Given that you seem to be working with the code, I would suggest that
you write the test case and then we can look at it and see what the
right semantics should be.
The current code stops reading and callbacks once the high watermark
has been reached. Once you start draining the input buffer, reading
continues. I can see that there is a case where one might reach the
high watermark is one go and never notify the user. That seems
problematic to me, but is easy to fix.
Niels.
On 4/8/07, Scott Kevill <[EMAIL PROTECTED]> wrote:
I've just started working with libevent as of v1.3b, and it appears
to still have a bug with high watermarks for bufferevents. Chris
Maxwell discovered and mentioned this on the list just over a year ago:
http://monkeymail.org/archives/libevent-users/2006-February/
000101.html
His solution had not been implemented in any subsequent releases of
libevent, and the bug remains.
Although his solution (removing the return in the high-watermark
check) does work in preventing lost callbacks, I don't think it is
the best solution (something he also wondered). The callback can
still be called with more data buffered than the highwater mark.

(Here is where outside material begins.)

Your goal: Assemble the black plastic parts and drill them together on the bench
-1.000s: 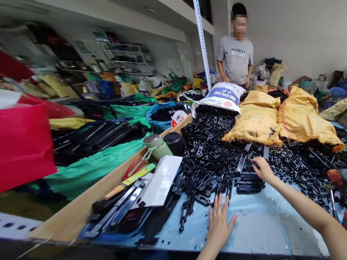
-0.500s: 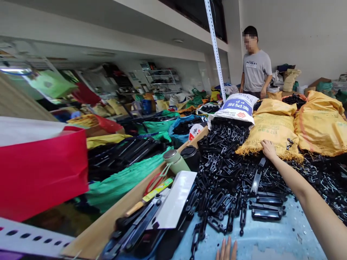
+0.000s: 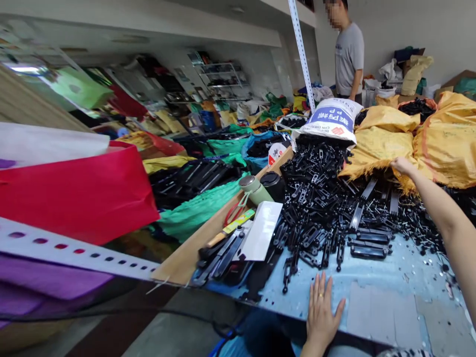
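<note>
My right hand (image 3: 403,167) is closed on the frayed front edge of a yellow woven sack (image 3: 386,136). That edge is lifted, and flat metal-looking strips (image 3: 394,202) show beneath it. My left hand (image 3: 322,310), a ring on one finger, lies flat with fingers spread at the front edge of the blue table (image 3: 327,280). Beyond it is a heap of black slotted plastic parts (image 3: 312,198). A few longer black pieces (image 3: 368,249) lie in a row, nearer me than the sack. Loose screws (image 3: 420,225) are scattered to the right.
A wooden board (image 3: 208,225) edges the table on the left, beside a green flask (image 3: 255,188), a black-lidded cup (image 3: 273,184) and a white card (image 3: 263,230). A white printed sack (image 3: 330,119) rests on the heap. A person (image 3: 347,54) stands behind it.
My right hand has closed on the yellow sack's edge and raised it, uncovering strips beneath. More of my left hand shows at the table edge. The view has tilted down; the person has turned.
</note>
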Demonstrator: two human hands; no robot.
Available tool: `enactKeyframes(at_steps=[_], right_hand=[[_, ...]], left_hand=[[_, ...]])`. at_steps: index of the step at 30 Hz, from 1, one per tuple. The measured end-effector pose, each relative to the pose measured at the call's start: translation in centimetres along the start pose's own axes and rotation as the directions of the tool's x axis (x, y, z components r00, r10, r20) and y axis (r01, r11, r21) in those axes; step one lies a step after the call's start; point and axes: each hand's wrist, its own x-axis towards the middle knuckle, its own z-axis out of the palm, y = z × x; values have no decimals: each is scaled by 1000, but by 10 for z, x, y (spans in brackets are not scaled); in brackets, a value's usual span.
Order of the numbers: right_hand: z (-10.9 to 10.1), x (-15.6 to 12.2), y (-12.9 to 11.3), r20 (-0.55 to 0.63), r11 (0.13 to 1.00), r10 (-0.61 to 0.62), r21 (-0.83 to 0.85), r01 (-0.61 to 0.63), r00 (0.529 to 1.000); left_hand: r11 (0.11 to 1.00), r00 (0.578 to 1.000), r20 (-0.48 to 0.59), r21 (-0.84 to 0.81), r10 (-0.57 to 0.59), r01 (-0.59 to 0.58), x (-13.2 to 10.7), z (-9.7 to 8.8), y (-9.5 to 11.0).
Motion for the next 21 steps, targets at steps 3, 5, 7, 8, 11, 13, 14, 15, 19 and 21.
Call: enactKeyframes(at_steps=[3, 5, 7, 8, 11, 13, 14, 15, 19, 21], right_hand=[[-14, -16, 22, 6, 995, 76, -72, -75, 997], [-7, -40, 20, -3, 989, 85, -122, -85, 996], [9, -76, 8, -83, 983, 16, -183, -31, 996], [19, -96, 1, -133, 976, -55, -214, 25, 990], [45, -151, -22, -101, 917, -339, -258, 305, 935], [52, -169, -32, 30, 892, -402, -212, 398, 915], [51, -170, -36, 61, 908, -373, -182, 378, 926], [48, -168, -37, 56, 938, -307, -152, 312, 950], [37, -148, -40, -51, 996, -32, -85, 27, 998], [46, -149, -44, 0, 993, -72, -98, 72, 997]], left_hand=[[998, 998, 51, -56, -31, 34, 2, 2, 6], [993, 997, 67, -102, -49, 56, 3, 3, 9], [988, 996, 70, -138, -59, 68, 5, 4, 11], [986, 996, 67, -152, -59, 69, 5, 4, 12], [980, 998, 40, -189, -55, 61, 7, 6, 12], [977, 998, 20, -206, -54, 57, 8, 8, 12], [976, 998, 13, -210, -57, 58, 9, 9, 12], [975, 998, 10, -212, -63, 64, 10, 8, 13], [970, 996, 30, -226, -84, 88, 13, 1, 20], [963, 996, 49, -255, -79, 89, 13, -5, 23]])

Exactly how much more depends on the arbitrary decisions made in
evbuffer_read.
The simple change I made to fix the problem was changing:
if (bufev->wm_read.high != 0)
howmuch = bufev->wm_read.high;
to:
if (bufev->wm_read.high != 0)
howmuch = bufev->wm_read.high - EVBUFFER_LENGTH(bufev->input);
The original problem was that it was using the high watermark as the
max *additional* bytes to read, instead of the max *total* bytes post-
read.
It might depend on your idea of what the high watermark behaviour
should be (it's not really documented), but to me this makes more
sense as the caller decides how much buffering should be done.
While the above change works for my needs, it's not complete either,
as there are situations where howmuch will go zero or negative. (eg.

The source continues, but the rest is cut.